Cut the raw data 'xx/data.txt' into word-wise sequence (split the word). The default name of output word-wise sequence is 'xx/cut.txt'.
python3 setup/cut_word.py --input datasets/ --output datasets/ --stopword stopword.txt
Derive the vocabulary.
if [[ ! -d feature/word_wise ]]; then
mkdir -p feature/word_wise/
fi
python3 setup/word_to_id.py --input ./datasets/train --output ./feature/word_wise/
Derive the TF-IDF features.
if [[ ! -d feature/word_wise/tf-idf/ ]]; then
mkdir -p feature/word_wise/tf-idf/
fi
python3 setup/tf_idf.py --input datasets/ --output feature/word_wise/tf_idf --vocabulary feature/word_wise/word2id.pkl
Derive word2vec.
if [[ ! -d feature/word_wise/word2vec/ ]]; then
mkdir -p feature/word_wise/word2vec/
fi
python3 setup/word2vec.py --input datasets/train/ --output feature/word_wise/word2vec/word2vec.embedding --vocabulary feature/word_wise/word2id.pkl --dim 1024 --epoch 10 --window 10 --min_count 100 --workers 8
In char-wise, we consider single character instead of words. In this way, the size of vocabulary can be reduced dramatically. Derive the vocabulary.
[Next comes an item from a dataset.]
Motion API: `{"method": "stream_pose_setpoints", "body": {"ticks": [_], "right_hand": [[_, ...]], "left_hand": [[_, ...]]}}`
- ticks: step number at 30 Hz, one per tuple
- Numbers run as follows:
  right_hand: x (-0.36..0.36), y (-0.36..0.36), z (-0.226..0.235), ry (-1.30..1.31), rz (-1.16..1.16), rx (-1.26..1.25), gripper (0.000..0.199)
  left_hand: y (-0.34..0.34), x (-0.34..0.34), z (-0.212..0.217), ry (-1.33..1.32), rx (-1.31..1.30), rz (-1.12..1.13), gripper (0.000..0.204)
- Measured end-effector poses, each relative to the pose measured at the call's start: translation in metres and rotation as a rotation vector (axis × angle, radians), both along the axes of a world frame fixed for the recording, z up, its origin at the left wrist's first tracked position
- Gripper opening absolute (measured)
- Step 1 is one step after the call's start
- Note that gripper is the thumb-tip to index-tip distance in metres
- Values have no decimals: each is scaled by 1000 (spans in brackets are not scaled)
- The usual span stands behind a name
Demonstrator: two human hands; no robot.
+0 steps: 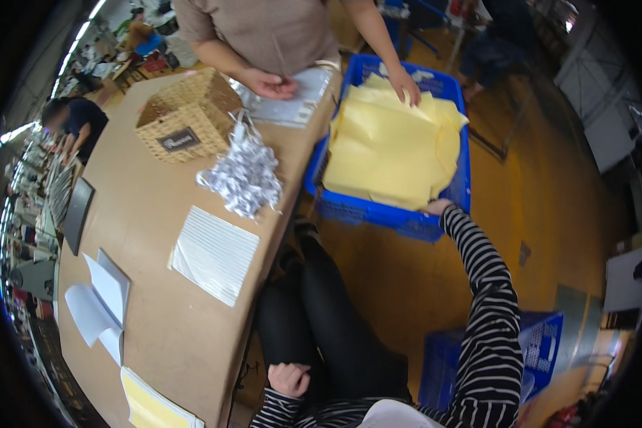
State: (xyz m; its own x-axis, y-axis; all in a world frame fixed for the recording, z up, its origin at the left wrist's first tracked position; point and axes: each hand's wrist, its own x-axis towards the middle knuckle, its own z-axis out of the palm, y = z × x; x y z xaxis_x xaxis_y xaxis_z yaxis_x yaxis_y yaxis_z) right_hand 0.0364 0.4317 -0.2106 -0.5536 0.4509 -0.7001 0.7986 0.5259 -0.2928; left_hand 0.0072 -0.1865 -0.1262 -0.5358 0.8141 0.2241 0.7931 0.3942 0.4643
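Note:
My left hand [289,379] rests on my dark-clad thigh, its fingers curled in with nothing showing in them. My right arm reaches forward, and my right hand [437,207] is closed on the near right rim of a blue plastic crate [378,211]; its fingertips are partly hidden. A stack of pale yellow sheets [389,153] fills this crate, its edges uneven. Across from me, a co-worker's hand [405,87] touches the top of the stack at the far side. The co-worker's other hand [271,85] hovers over clear plastic packets [292,100] on the table.
On the brown table [150,235] stand a woven basket [189,118] and a heap of white string tags [244,175]. Nearer lie a striped clear sheet [217,255], folded white paper [100,303] and a yellow-and-white pad [157,401]. Another blue crate [542,349] sits on the floor at right.

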Motion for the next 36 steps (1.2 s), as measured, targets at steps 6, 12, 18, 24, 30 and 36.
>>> {"method": "stream_pose_setpoints", "body": {"ticks": [6, 12, 18, 24, 30, 36], "right_hand": [[-8, -22, 64, -197, 372, 225, 41], [47, -61, 180, 132, 38, 478, 32], [87, -177, 214, 869, 3, 42, 21], [70, -254, 199, 1013, -111, -273, 8], [8, -267, 213, 1615, -588, -306, 10], [-13, -264, 231, 1885, -908, -603, 8]], "left_hand": [[3, 2, 2, -7, 58, 0, 16], [-1, 3, -3, 5, 113, -2, 14], [-6, 1, -4, 33, 134, -21, 10], [-10, 3, -1, 7, 115, -17, 5], [-12, 6, -2, 7, 148, 2, 6], [-14, 7, -5, 6, 160, 2, 6]]}}
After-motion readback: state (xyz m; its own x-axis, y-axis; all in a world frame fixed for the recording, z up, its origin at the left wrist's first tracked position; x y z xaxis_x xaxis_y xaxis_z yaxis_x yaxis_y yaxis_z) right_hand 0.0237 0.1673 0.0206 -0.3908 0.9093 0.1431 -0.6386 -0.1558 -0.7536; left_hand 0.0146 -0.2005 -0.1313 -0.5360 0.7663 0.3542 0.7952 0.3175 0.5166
if [[ ! -d feature/char_wise ]]; then
mkdir -p feature/char_wise/
fi
python3 setup/word_to_id.py --input ./datasets/train --output ./feature/char_wise/ --char
Train naive-bayes (Gaussian) based on TF-IDF features.
if [[ ! -d model/naive_bayes/checkpoint ]]; then
mkdir -p model/naive_bayes/checkpoint
fi
python3 model/naive_bayes/naive_bayes.py --input feature/word_wise/tf_idf/train/ --checkpoint model/naive_bayes/checkpoint/nb_tf_idf.clf --sparse
Use naive-bayes (Gaussian) for prediction.
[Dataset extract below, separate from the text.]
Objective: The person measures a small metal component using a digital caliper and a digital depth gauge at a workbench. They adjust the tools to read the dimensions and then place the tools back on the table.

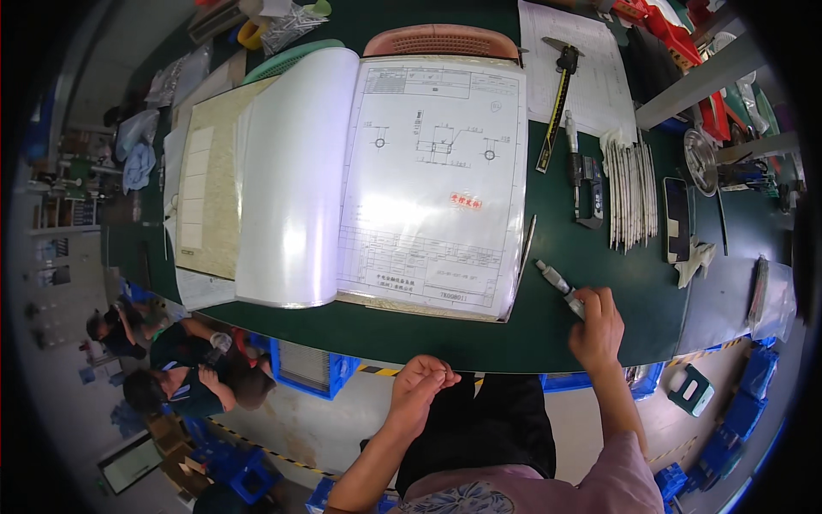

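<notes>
My right hand (597, 330) is closed round one end of a silver micrometer (555, 278) at the table's near edge, right of the open binder. Its barrel points away from me toward the upper left, and the frame end is partly hidden by my fingers. In front of my body, just off the table edge, my left hand (419, 390) is closed in a pinch. Whatever is between those fingertips is too small to make out. The binder (428, 214) lies open at a technical drawing in a clear sleeve, with a pen (528, 244) along its right side.
Right of the binder lie a caliper (558, 107), a second micrometer with a dark body (587, 193), a bundle of thin white rods (632, 193) and a phone (676, 218). A pink basket (441, 40) sits behind the binder. Other people (184, 364) are at lower left.
</notes>
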Motion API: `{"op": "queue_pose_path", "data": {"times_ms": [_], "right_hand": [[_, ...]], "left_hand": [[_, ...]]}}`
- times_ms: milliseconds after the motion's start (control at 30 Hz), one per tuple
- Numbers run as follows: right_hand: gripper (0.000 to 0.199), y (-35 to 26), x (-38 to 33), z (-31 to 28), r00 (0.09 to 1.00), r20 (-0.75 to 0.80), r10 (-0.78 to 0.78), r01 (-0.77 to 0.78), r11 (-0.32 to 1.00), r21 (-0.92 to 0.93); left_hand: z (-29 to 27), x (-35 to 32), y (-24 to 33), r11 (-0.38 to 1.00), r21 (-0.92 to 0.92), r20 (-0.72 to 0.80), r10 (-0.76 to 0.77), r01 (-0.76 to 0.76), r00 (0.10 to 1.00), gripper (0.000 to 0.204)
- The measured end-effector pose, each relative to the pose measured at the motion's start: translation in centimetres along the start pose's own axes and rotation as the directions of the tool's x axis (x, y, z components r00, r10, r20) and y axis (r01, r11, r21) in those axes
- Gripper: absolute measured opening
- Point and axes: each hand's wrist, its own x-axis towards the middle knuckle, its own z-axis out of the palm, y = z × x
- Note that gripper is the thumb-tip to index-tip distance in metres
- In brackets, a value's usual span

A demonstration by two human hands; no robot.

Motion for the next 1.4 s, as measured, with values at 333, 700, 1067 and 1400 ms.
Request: {"op": "queue_pose_path", "data": {"times_ms": [333, 700, 1067, 1400], "right_hand": [[0.030, -1.8, -0.6, 0.4, 0.984, -0.059, 0.169, -0.154, 0.968, 0.197], [0.023, 0.4, -1.2, 1.4, 0.838, 0.393, 0.380, -0.350, -0.179, 0.919], [0.047, -8.4, 1.8, -0.6, 0.837, 0.435, -0.331, -0.537, -0.649, 0.539], [0.077, -9.8, 1.2, 0.4, 0.868, 0.444, -0.223, -0.480, -0.606, 0.634]], "left_hand": [[0.0, -0.1, -0.2, 0.997, 0.066, -0.052, -0.045, 0.048, 0.998, 0.004], [1.6, 0.8, 1.3, 0.961, 0.226, 0.107, 0.136, -0.157, 0.985, 0.007], [3.7, 1.5, 3.3, 0.943, 0.272, 0.144, 0.157, -0.191, 0.977, 0.004], [3.6, 0.9, 3.7, 0.942, 0.310, 0.156, 0.084, -0.130, 0.984, 0.005]]}}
if [[ ! -d prediction ]]; then
mkdir prediction
fi
python3 model/naive_bayes/naive_bayes.py --input feature/word_wise/tf_idf/test/ --test prediction/naive_bayes_pred.txt --checkpoint model/naive_bayes/checkpoint/nb_tf_idf.clf --sparse
Train MLP based on TF-IDF features. Due to computation limit, MLP can't use the whole TF-IDF features as input. Hence the features should be clipped.
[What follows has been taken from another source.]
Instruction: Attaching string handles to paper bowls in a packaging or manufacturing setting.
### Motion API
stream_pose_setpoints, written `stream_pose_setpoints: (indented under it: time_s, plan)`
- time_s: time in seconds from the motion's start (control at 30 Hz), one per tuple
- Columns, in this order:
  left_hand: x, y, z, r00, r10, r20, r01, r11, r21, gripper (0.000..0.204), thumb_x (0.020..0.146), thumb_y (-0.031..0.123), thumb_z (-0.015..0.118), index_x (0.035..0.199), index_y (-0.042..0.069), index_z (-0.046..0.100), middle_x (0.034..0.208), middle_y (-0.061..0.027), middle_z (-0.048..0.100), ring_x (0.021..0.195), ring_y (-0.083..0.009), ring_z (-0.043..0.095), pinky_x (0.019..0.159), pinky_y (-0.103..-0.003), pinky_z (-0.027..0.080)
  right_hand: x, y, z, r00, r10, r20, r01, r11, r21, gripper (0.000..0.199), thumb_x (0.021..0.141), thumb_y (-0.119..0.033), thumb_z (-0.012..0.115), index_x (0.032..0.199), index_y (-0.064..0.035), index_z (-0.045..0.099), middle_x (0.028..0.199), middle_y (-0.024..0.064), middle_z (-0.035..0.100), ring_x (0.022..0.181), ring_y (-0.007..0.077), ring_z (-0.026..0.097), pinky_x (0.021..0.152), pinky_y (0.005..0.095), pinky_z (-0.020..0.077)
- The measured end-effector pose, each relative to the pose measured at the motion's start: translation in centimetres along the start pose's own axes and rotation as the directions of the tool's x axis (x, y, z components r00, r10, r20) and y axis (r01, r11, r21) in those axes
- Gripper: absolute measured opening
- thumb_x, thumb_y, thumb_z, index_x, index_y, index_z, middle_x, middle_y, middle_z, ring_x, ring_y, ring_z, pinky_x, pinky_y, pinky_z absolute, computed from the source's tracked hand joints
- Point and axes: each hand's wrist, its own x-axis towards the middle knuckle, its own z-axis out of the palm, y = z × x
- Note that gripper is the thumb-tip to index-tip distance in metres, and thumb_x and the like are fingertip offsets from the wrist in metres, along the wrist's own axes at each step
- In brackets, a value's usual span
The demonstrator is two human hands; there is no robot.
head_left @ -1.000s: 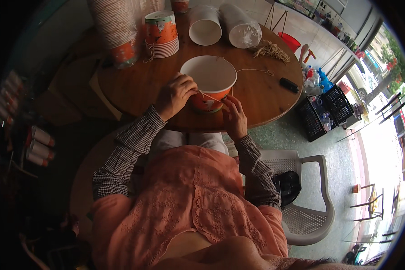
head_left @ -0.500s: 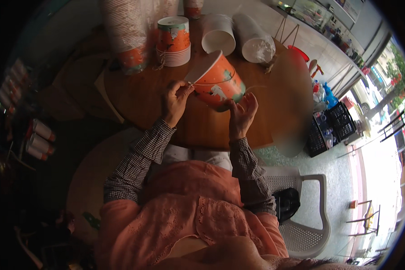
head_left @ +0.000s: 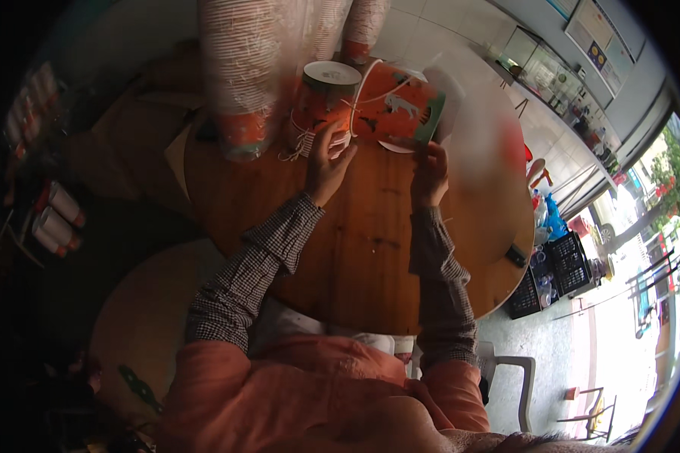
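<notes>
An orange paper bucket [head_left: 393,102] with animal shapes, a green band and a thin string handle lies tipped sideways at the table's far side. My right hand [head_left: 431,174] has its fingers closed on the bottom edge of it. Just below its rim is my left hand [head_left: 327,170], thumb and fingers apart; whether it touches the rim is unclear. Beside the bucket stands a stack of similar upturned buckets [head_left: 331,74], partly covered by the tipped one, with string handles [head_left: 298,143] hanging at its foot.
Tall plastic-wrapped bucket stacks [head_left: 242,68] rise at the far left of the round wooden table [head_left: 355,249]. A small dark object [head_left: 516,255] lies by its right edge. Black crates [head_left: 567,264] and a plastic chair [head_left: 525,377] are on the right.
The bucket has moved away from my body toward the upturned stack, turning onto its side. Both hands reached forward, and my left hand's pinch at the rim has opened. The view shifted too.
</notes>
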Motion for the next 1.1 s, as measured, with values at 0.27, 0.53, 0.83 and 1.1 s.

if [[ ! -d model/mlp/checkpoint ]]; then
mkdir -p model/mlp/checkpoint
fi
python3 model/mlp/mlp.py --input feature/word_wise/tf_idf/train --feature 20000 --epoch 5 --batch 16 --hidden_dim 256 --neg_sample 0.1 --checkpoint model/mlp/checkpoint/mlp_tf_idf.clf --save_every 1000 --print_every 200 --cuda --sparse
Use MLP for prediction.
if [[ ! -d prediction ]]; then
mkdir prediction
fi
python3 model/mlp/mlp.py --input feature/word_wise/tf_idf/test --output prediction/mlp_tf_idf_pred.txt --feature 20000 --batch 16 --hidden_dim 256 --checkpoint model/mlp/checkpoint/mlp_tf_idf.clf --cuda --sparse --test
Train MLP based on word2vec features. One can use MLP as a baseline to evaluate other deep learning algorihtms based on word2vec features. The MLP utilizes the mean vector (mean-pooling) of sentences to predict directly.
if [[ ! -d model/mlp/checkpoint ]]; then
mkdir -p model/mlp/checkpoint
fi
python3 model/mlp/mlp.py --input feature/word_wise/word2vec/train --epoch 5 --batch 16 --hidden_dim 256 --checkpoint model/mlp/checkpoint/mlp_word2vec.clf --save_every 1000 --print_every 200 --cuda
Use MLP for predicting.
if [[ ! -d prediction ]]; then
mkdir prediction
fi
python3 model/mlp/mlp.py --input feature/word_wise/word2vec/test --output prediction/mlp_word2vec_pred.txt --batch 16 --hidden_dim 256 --checkpoint model/mlp/checkpoint/mlp_word2vec.clf --cuda --test
CharCNN treat every character as an input vector, and impose convolution operator through the entire sentence. To implement charCNN, all the sentences should be padding to the same length. Hence, a <PAD>
token should be added in vocabulary to denote the padding characters.
if [[ ! -d model/char_cnn/checkpoint ]]; then
mkdir -p model/char_cnn/checkpoint
fi
python3 model/char_cnn/char_cnn.py --input datasets/train/ --vocabulary feature/char_wise/word2id.pkl --kernel 5,7,9 --embed_dim 1024 --word_num 8192 --hidden_dim 1024 --keep_prob 0.5 --learning_rate 1e-3 --checkpoint model/char_cnn/checkpoint/char_cnn.ckpt --save_every 1000 --print_every 100 --sequence_length 1024
ROC and AUC evaluation of a model.
python3 evaluation/roc.py --input datasets/test --prediction prediction/char_cnn_pred.txt,prediction/mlp_word2vec_pred.txt,prediction/mlp_tf_idf_pred.txt,prediction/naive_bayes_pred.txt --name Char\ CNN,MLP-Word2Vec,MLP-TF-IDF,Naive\ Bayes
This project serves as the submission of SJTU EE448 assignment.